All the World’s Future” è il titolo della 56ª Biennale di Venezia. Una rassegna che parla di futuro e guarda al futuro, ma che si aggancia alla storia, per riflettere sulle macerie, le utopie, le paure del presente.
L’ esposizione del 2015 – secondo le dichiarazioni del direttore Enwezor – torna a confrontarsi decisamente con le macerie della storia degli ultimi due secoli, con il cambiamento incessante delle ideologie e a misurare, attraverso i linguaggi dell’arte che lo rappresentano, la profonda inquietudine di un tempo che accumula e distrugge.
È l’Angelus Novus di Klee che ha il viso rivolto al passato , fatto di rovine su rovine, ma dalla visione del passato riceve una spinta irresistibile verso un futuro diverso.
E troviamo il fil rouge dell’Angelus Novus  nella mostre alla Fondazione Querini Stampalia, dove la Fondazione Furla ha presentato “Logica del Passaggio” di Maria Iorio e Raphael Cuomo, vincitori del Premio Furla 2015, un progetto video che reinterpreta eventi e racconti legati all’emigrazione.
In linea la mostra “Venice: Objects, Work and Tourism “dell’artista americano Jimmie Durham, un’installazione fatta di oggetti nuovi, una combinazioni di vetri e mattoni antichi con elementi quotidiani.
Un’installazione di grande impatto visivo e coinvolgimento emotivo è ” La collezione di un archeologo”, il progetto dell’artista russo Grisha Bruskin, ospitata nell’ex chiesa di Santa Caterina, a cura di Giuseppe Barbieri e Silvia Burini.

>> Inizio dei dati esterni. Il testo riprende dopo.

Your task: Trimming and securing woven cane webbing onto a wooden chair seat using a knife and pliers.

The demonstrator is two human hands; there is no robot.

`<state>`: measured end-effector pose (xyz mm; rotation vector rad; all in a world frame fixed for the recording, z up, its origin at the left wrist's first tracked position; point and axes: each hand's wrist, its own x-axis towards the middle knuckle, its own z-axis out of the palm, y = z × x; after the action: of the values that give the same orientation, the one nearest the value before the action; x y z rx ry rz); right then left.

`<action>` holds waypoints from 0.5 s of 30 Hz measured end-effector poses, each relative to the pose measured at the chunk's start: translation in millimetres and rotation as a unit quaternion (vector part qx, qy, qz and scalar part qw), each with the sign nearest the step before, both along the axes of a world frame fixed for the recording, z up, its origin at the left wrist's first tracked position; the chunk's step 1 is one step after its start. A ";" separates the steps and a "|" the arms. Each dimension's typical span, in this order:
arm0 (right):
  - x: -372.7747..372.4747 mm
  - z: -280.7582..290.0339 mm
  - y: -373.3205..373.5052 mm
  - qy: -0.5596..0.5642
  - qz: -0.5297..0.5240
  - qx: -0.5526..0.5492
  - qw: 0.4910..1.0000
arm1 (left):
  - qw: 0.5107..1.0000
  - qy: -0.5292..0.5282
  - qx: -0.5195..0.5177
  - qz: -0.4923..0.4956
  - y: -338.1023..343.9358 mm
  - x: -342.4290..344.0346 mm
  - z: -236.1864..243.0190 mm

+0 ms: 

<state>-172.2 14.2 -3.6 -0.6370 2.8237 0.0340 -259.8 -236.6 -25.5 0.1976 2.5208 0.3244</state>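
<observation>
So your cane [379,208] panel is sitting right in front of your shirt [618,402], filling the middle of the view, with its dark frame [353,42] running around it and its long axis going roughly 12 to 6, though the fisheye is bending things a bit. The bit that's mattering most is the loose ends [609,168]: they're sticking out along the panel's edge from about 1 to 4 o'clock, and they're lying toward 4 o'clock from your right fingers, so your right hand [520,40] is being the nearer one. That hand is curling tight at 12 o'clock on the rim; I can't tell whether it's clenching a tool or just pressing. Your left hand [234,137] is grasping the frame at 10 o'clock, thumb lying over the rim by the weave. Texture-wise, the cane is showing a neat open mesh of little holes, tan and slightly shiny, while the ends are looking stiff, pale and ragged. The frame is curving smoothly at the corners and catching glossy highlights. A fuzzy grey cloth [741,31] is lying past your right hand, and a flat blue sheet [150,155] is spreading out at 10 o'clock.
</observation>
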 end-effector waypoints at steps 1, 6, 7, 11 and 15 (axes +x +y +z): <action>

È stato ricostruito un vero sito archeologico, dove trovano posto frammenti di statue dell’artista rappresentanti i normotipi sovietici prima del crollo dell’impero sovietico e che l’artista stesso ha frantumato, sepolto vicino ad una necropoli etrusca, per poi riportarli alla luce dopo una vera e propria campagna di scavo archeologico.
Al visitatore è offerta la possibilità di guardare dall’alto le scorie rovinose di un passato doloroso e di interrogarsi sull’ordine apparente del potere.
Una metafora del futuro del mondo è senza dubbio Becoming Marni, curato dall’architetto Stefano Rebolli Pansera, dove Cicero Alves Dos Santos, alias  Veio, un artista brasiliano autodidatta, dà nuova vita a legni e ciocchi, trovati nel suo girovagare lungo le sponde dei fiumi, reinventando un mondo gioioso. 100 sculture di legno colorato, figure enigmatiche e surreali, alberi danzanti, incuranti dei problemi della deforestazione.
Berna Reale, un’ artista brasiliana, socialmente impegnata, considerata  la Marina Abramovich del Sudamerica, denuncia l’abuso del potere e combatte contro le ingiustizie sociali nell’evento collaterale ” Eccoci ! ” in cui sono state riproposte performance attuate a Belem, sua città natale, e non presenti nel padiglione brasiliano della Biennale.